Mein wunderschönes Dirndl zu tragen, gab es viel zu wenige Gelegenheiten. Ich wollte doch aber Trachtenstoffe auch im Alltag anziehen können und stellt mir deshalb einen Rock vor, der den täglichen Anforderungen mit drei kleinen Kindern gewachsen war.

Also machte ich mich an die Arbeit. Die ersten Röcke entstanden in auf meiner Nähmaschine. Ich nähte für mich, auf meinen Geschmack und meine Figur zugeschnitten –  heraus kam der erste Rockmacherin-Rock: Eine breite Passe, den Faltenwurf etwas unterhalb der weiblichen Hüftzone angesetzt (figurschmeichelnd ;-)), an der Seite zu knöpfen. Ich konnte in verschiedenen Mustern und Materialien wie Loden, Seide und Leinen schwelgen und meine Freude ausleben, besondere Knöpfe zu finden oder Farben ungewöhnlich zusammenzustellen.
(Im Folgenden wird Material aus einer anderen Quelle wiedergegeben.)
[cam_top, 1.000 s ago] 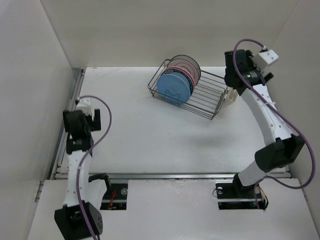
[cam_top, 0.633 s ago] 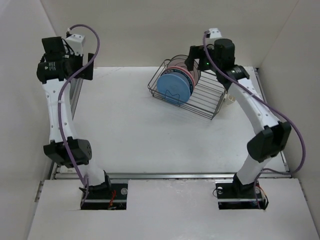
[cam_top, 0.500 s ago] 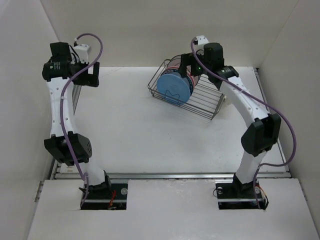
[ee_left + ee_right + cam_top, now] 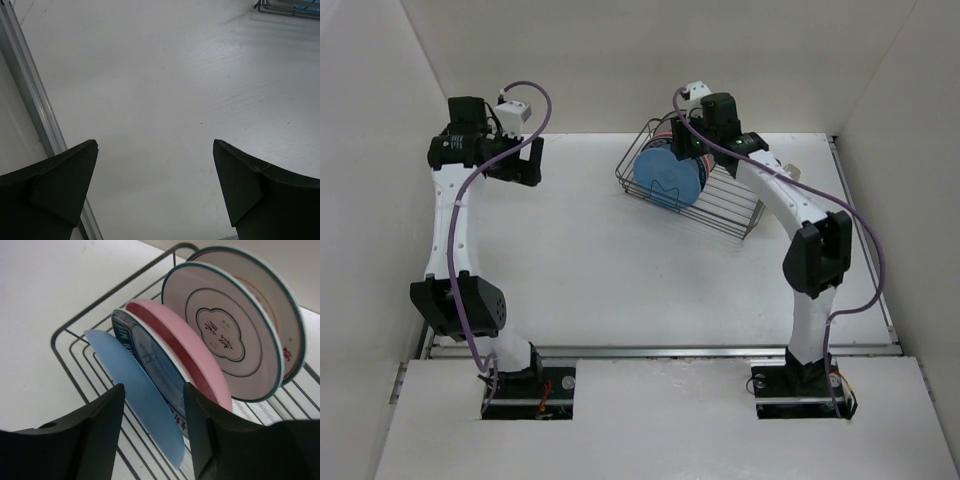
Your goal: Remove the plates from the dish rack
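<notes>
The dish rack [image 4: 725, 205] stands at the back right of the table and holds several upright plates. In the right wrist view they run from a plain blue plate [image 4: 145, 405] in front, through a white plate with a dark lettered rim [image 4: 131, 335], a pink plate [image 4: 192, 362] and a greyish plate [image 4: 225, 335], to a dark-rimmed plate [image 4: 285, 310] at the back. My right gripper [image 4: 154, 390] hangs over the rack, its jaws partly apart on either side of the blue plate's top edge [image 4: 668, 172], with gaps showing. My left gripper [image 4: 155, 145] is open above bare table at the back left [image 4: 525, 160].
A metal rail [image 4: 30, 95] runs along the table's left edge, close to the left finger. A corner of the rack [image 4: 290, 7] shows at the top right of the left wrist view. White walls enclose the table on three sides.
Both arms have lifted from their folded pose. The left arm came in to the back left. The right gripper swung left over the rack and its jaws narrowed around the blue plate.
</notes>
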You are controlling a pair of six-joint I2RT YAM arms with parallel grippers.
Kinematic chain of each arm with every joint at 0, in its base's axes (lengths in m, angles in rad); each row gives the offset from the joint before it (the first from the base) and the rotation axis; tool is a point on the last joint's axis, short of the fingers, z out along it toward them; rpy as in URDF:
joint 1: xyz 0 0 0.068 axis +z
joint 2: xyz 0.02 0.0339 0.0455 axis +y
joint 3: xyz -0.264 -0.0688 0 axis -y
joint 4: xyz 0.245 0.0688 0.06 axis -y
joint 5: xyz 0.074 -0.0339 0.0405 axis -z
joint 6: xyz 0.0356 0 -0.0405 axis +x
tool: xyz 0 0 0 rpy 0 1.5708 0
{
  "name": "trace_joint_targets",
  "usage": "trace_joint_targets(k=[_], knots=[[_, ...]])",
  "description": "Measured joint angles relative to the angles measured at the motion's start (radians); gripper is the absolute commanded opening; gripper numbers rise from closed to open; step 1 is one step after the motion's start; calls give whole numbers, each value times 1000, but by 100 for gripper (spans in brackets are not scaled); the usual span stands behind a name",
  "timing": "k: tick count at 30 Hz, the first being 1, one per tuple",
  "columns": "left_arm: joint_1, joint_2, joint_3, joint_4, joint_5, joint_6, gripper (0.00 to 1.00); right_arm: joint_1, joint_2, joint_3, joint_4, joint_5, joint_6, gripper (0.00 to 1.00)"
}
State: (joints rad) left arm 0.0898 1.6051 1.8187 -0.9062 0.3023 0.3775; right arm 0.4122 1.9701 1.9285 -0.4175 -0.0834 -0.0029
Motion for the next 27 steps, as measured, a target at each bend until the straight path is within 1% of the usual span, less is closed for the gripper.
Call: trace_joint_targets(k=[4, 10, 14, 20, 22, 24, 26, 27], knots=[[2, 0, -6, -11, 6, 20, 100, 25, 77, 23, 6, 60, -5, 41], [0, 1, -47, -21, 9, 26, 100, 38, 137, 29, -3, 98, -9, 41], [-1, 4, -61, -21, 8, 25, 100, 48, 136, 29, -1, 151, -8, 52], [-1, 20, -60, -19, 15, 19, 100, 74, 116, 29, -9, 229, -25, 53], [-1, 32, -59, -20, 18, 17, 100, 75, 82, 20, -9, 230, -40, 55], [-1, 40, -58, -20, 23, 13, 100, 80, 17, -18, -5, 230, -56, 55], [-1, 42, -58, -21, 26, 10, 100, 92, -53, -64, -1, 232, -72, 58], [-1, 42, -58, -21, 27, 9, 100, 102, -80, -77, -1, 232, -80, 58]])
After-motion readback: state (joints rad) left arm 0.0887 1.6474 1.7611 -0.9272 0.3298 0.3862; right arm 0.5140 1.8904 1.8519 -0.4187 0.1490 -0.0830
Das Ergebnis war eine neue Version des Trachtenrockes, hochwertig in Material und Verarbeitung, ein Lieblingsstück durch die einzigartige Mischung aus Tradition und Moderne.

Freundinnen und Bekannte waren so begeistert, dass ich zu Beginn sie mit Röcken versorgte. 2013 präsentierte ich die ersten selbst genähten Exemplare auf dem Textilmarkt in Benediktbeuern, was sich als Startschuss zum Unternehmen Rockmacherin herausstellte. Völlig überraschend, fragte damals nämlich das erste Modegeschäft an – ich sollte eine ganze Kollektion erstellen. So hat es damals angefangen.

Da die Röcke sich keineswegs nur auf Tracht festlegen lassen, halten sie auch allmählich in Modegschäften Einzug. Ich finde, dass jede Frau mit dem Rockmacherin-Rock überall genau richtig angezogen ist – auch in Hamburg.